這本實用數據分析的教科書結合了基本原則、算法和數據。算法是數據分析的基石,也是這本教科書的焦點。數學和統計基礎的清晰且直觀的解釋使算法變得透明。然而,實用數據分析不僅僅需要這些基礎。問題和數據變化多端,只有最基本的算法可以在不修改的情況下使用。編程流利度和處理真實且具挑戰性的數據的經驗是不可或缺的,因此讀者將沉浸於 Python 和 R 以及真實的數據分析中。到書籍結束時,讀者將具備將算法適應於新問題並進行創新分析的能力。

這本書分為三個部分:

(a) 數據減少:從數據減少、數據映射和信息提取的概念開始。第二章介紹了關聯統計,這是可擴展算法和分佈式計算的數學基礎。分佈式計算的實際方面是 Hadoop 和 MapReduce 章節的主題。

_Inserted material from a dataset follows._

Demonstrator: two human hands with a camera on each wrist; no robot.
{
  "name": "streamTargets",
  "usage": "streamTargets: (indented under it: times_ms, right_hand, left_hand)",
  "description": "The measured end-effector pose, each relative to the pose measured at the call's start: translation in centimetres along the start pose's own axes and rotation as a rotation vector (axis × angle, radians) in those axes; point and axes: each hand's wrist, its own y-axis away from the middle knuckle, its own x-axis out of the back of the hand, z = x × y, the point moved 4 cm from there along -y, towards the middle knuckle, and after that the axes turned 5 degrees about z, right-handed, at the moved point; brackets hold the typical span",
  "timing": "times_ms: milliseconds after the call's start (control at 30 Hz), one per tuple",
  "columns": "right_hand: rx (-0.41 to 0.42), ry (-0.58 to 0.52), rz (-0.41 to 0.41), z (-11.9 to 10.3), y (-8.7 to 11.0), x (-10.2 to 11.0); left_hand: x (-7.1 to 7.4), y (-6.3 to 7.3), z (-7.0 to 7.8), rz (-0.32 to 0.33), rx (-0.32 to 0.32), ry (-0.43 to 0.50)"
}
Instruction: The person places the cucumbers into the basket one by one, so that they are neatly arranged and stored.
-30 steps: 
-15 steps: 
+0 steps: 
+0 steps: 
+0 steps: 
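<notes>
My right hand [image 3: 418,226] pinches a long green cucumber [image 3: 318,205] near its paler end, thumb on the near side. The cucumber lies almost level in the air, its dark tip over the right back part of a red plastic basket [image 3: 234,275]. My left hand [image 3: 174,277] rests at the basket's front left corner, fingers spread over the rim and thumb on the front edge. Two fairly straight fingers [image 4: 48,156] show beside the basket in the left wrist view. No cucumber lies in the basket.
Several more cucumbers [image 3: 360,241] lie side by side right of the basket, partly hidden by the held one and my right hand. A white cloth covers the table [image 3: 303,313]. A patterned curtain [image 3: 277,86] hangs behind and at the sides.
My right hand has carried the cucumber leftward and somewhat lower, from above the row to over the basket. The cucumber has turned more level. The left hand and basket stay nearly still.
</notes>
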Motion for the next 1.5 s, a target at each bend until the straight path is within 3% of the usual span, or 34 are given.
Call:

(b) 從數據中提取信息:線性回歸和數據可視化是第二部分的主要主題。作者專門 dedicates 一章來探討醫療分析這一關鍵領域,以提供一個實用數據分析的擴展範例。這些算法和分析將對有興趣利用疾病控制與預防中心的行為風險因素監測系統的大型且繁瑣的數據集的從業者非常有吸引力。

(c) 預測分析:詳細介紹了兩個基礎且廣泛使用的算法,k-最近鄰和朴素貝葉斯。專門 dedicates 一章來進行預測。最後一章專注於流數據,並在教程中使用來自 Twitter API 和 NASDAQ 股票市場的公開可訪問數據流。

這本書旨在為數據分析的高年級本科生和研究生提供一個為期一或兩學期的課程,適用於數學、統計學和計算機科學的學生。先修課程要求較低,修過一兩門概率或統計課程、接觸過向量和矩陣以及一門編程課程的學生將不會有困難。每一章的核心材料對於具備這些先修課程的所有人都是可接觸的。各章節通常在結尾處擴展,介紹對數據科學從業者感興趣的創新。每一章都包括不同難度級別的練習題。這本書非常適合自學,並且是從業者的卓越資源。